The Canadian Pork Board filed an AMICUS brief in the U.S. Supreme Court and told the Court about the impact Proposition 12 would have on Canadian and other foreign pork producers who export their products to the United States. The brief tells the Supreme Court that Proposition 12 impacts the agreement between Canada, Mexico and the United States.
It turns out that California’s Prop 12 regulates international as well as domestic commerce. In addition, the Canadian Pork Board claims that California Prop 12 violates the U.S. commerce clause by preventing the U.S. “from speaking with one voice on the regulation of foreign commerce.”
The Canadian Pork Council claims it represents about 7,000 pork producers and farms from across Canada. The Canadian Pork Council, a private group, tells the U.S. Supreme Court justices and their law clerks that Canada and other countries who export finished pork products into the United States that Prop 12 will have “adverse consequences for the operations of its members.”
The first argument is that Prop 12 regulates international as well as domestic commerce. The Canadian producers are saying they are significant and that hogs and pork products flow between the United States, Canada and other foreign markets.
“Accordingly, the Canadian pork industry will be burdened by the same structural effects that Proposition 12 will have on the production of pork in the United States,” the brief states.

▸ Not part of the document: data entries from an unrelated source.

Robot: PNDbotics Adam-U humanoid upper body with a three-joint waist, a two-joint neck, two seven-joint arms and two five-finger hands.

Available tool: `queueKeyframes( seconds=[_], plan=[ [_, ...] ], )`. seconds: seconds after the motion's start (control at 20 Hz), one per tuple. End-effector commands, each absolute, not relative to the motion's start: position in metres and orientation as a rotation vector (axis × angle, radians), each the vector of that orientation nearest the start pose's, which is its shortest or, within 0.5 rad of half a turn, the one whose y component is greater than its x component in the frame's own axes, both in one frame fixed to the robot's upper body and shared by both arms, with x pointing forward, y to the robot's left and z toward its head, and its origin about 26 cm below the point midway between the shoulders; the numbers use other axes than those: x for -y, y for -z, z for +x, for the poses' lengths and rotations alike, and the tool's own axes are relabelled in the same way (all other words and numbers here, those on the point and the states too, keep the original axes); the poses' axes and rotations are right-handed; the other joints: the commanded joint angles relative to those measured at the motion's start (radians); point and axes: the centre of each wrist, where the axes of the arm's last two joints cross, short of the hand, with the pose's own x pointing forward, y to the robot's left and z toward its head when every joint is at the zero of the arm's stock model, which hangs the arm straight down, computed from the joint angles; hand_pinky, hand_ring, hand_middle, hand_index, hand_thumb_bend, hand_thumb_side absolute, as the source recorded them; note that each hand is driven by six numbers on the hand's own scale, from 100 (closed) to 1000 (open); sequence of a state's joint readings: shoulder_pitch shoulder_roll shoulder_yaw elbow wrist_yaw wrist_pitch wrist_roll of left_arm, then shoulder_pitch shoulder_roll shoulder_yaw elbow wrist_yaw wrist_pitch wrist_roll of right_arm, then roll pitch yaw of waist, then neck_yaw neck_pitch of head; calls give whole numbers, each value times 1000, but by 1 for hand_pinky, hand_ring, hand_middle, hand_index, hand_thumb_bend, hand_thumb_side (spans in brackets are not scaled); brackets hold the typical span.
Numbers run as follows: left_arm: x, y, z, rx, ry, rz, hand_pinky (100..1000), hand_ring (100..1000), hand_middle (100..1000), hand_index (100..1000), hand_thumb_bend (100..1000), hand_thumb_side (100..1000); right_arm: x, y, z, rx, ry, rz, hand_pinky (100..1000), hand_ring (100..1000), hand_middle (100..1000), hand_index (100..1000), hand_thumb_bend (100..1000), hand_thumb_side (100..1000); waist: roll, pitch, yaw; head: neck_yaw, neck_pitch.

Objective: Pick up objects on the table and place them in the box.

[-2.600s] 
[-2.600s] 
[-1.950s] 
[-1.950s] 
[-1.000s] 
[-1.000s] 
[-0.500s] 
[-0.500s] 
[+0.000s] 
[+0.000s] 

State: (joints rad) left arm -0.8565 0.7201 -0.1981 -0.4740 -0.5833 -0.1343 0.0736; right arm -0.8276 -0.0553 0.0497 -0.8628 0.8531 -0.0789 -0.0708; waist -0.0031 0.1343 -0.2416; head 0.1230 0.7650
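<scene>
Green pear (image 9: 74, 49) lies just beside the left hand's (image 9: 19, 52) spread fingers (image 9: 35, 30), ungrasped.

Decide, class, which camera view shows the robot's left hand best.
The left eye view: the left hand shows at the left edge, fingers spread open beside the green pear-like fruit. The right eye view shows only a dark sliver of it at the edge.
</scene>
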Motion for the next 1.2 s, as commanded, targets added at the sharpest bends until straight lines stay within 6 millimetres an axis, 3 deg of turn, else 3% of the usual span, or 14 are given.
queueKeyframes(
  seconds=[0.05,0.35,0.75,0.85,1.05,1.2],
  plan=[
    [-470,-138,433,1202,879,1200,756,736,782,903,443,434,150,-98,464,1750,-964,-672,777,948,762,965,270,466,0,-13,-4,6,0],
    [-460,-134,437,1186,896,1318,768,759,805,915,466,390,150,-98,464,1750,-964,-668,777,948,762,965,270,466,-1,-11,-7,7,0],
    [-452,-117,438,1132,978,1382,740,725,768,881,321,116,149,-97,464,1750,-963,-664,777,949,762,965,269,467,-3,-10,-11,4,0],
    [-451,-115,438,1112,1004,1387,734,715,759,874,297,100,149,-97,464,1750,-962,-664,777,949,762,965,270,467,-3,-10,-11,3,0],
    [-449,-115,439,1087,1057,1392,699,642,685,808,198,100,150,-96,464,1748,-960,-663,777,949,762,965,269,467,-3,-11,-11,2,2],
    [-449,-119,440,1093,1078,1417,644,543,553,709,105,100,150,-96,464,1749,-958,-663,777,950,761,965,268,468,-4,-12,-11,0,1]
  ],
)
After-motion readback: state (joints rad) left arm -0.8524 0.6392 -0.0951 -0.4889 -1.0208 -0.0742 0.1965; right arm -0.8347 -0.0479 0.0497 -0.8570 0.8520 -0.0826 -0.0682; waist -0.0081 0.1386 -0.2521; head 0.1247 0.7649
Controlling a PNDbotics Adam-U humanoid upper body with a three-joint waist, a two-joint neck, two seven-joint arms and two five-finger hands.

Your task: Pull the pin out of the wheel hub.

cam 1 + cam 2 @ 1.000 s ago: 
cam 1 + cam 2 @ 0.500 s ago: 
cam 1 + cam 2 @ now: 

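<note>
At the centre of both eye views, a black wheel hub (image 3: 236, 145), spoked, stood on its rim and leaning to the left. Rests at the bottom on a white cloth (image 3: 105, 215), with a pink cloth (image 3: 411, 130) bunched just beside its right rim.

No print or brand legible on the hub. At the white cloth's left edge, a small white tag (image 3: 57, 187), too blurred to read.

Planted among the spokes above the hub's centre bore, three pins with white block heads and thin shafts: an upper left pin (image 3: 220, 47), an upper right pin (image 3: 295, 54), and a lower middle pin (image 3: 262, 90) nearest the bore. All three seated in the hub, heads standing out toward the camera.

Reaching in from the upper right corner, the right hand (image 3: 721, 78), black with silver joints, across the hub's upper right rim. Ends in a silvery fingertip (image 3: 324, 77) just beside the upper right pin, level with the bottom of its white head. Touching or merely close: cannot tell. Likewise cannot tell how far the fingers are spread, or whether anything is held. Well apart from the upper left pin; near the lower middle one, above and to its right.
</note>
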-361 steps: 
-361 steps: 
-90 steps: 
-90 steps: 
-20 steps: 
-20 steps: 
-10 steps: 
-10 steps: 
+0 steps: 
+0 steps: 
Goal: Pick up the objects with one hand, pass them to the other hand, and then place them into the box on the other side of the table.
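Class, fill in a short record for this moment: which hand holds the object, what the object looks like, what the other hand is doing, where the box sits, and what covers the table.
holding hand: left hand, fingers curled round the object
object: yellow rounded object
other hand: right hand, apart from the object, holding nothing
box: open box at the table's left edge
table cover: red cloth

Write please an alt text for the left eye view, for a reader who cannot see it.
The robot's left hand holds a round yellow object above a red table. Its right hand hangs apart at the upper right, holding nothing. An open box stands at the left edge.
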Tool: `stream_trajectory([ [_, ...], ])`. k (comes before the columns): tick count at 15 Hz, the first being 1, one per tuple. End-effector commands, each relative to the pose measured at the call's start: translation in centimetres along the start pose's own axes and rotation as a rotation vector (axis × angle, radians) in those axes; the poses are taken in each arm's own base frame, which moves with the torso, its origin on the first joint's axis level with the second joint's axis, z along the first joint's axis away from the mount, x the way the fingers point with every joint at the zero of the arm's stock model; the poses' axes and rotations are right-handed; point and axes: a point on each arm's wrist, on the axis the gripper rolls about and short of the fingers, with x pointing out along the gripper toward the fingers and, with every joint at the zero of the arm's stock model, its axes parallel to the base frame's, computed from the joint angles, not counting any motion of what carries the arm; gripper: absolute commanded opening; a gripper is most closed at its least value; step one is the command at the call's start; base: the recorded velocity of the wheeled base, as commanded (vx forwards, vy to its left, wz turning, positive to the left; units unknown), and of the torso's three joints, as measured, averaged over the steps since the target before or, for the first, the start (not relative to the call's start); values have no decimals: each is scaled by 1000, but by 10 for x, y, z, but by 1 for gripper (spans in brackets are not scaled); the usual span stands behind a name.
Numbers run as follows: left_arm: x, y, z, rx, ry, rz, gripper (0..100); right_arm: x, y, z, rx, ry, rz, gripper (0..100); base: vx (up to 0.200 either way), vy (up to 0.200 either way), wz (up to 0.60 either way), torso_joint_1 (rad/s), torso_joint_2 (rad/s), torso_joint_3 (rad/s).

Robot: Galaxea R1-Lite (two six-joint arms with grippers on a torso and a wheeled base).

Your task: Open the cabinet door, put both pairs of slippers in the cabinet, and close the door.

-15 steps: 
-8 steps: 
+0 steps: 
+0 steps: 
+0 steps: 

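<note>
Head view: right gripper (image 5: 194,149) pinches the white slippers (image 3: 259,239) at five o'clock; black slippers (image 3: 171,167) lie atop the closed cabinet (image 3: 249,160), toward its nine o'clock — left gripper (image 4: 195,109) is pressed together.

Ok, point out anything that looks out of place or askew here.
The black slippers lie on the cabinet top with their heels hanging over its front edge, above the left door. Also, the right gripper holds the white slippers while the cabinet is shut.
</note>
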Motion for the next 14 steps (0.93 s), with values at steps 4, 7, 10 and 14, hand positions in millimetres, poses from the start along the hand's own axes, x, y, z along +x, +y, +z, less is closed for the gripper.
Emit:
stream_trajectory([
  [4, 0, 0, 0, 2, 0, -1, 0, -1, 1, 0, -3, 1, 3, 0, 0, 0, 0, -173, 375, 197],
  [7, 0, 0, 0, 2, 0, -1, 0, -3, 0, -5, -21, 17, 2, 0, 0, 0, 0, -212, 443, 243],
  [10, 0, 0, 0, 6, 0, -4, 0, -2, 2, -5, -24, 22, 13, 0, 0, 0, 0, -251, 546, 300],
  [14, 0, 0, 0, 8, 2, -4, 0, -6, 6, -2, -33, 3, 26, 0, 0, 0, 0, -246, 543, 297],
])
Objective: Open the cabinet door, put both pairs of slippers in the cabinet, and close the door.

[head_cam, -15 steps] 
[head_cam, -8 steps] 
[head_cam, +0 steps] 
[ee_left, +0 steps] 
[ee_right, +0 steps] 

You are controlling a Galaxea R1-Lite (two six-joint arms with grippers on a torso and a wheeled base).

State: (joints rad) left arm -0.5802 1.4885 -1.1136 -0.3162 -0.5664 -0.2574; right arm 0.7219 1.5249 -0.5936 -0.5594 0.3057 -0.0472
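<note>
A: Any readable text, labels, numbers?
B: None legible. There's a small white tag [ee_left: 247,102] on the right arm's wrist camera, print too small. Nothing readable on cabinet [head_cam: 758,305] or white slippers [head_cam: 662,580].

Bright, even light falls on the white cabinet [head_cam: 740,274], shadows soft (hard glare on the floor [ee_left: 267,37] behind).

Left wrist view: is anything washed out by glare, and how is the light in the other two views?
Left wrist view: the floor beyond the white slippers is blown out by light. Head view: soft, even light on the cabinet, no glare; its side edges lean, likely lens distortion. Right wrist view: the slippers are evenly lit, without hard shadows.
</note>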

Therefore, we cannot have California telling pork producers in the United States and foreign countries how to raise their animals. Most people believe this to be an obvious conclusion, but the Californians believe they can tell other states and the rest of the world how to farm.
It is hard to believe the Ninth Circuit admits that Proposition 12 will have dramatic upstream effects. California is willing to tell Canada and other countries that they know best. Such an assertion is laughable.
According to the brief, “The California Department of Food and Agriculture has acknowledged that Proposition 12 will make pork more expensive to consumers and impose substantial conversion, operating, and record-keeping costs on sow farmers, including lower piglet output per animal and increased breeding pig mortality.”
And, California has the nerve to call this an animal welfare standard? California admits that its own standard is crazy, and it wants the rest of the U.S. and the world to follow it. This makes no sense.
It is hoped that other nations will tell the Supreme Court the same facts. Remember that every court and law clerk to date has ruled against the pork farmers. It is hoped that a nation like Canada, which supplies almost a million hogs for slaughter in the U.S., will be paid attention.
The other issue raised by the Canadians that should get the attention of the U.S. Supreme Court on Proposition 12 is that California wants to override commitments made by the United States under “multiple” treaties which address international trade. For example, the Canadian brief believes the World Trade Organization will be violated by Proposition 12.
In addition, the treaty I had never heard of called the Marrakesh Agreement has annexes which Proposition 12 also allegedly violates. I do not know if these issues were raised in the U.S. district courts or the Ninth Circuit court, or if the technical barriers are violated by Proposition 12.
If these world violations were raised, Proposition 12 provides no benefits that would justify overriding these requirements. Let us hope the law clerks and justices finally stop another outrageous California law.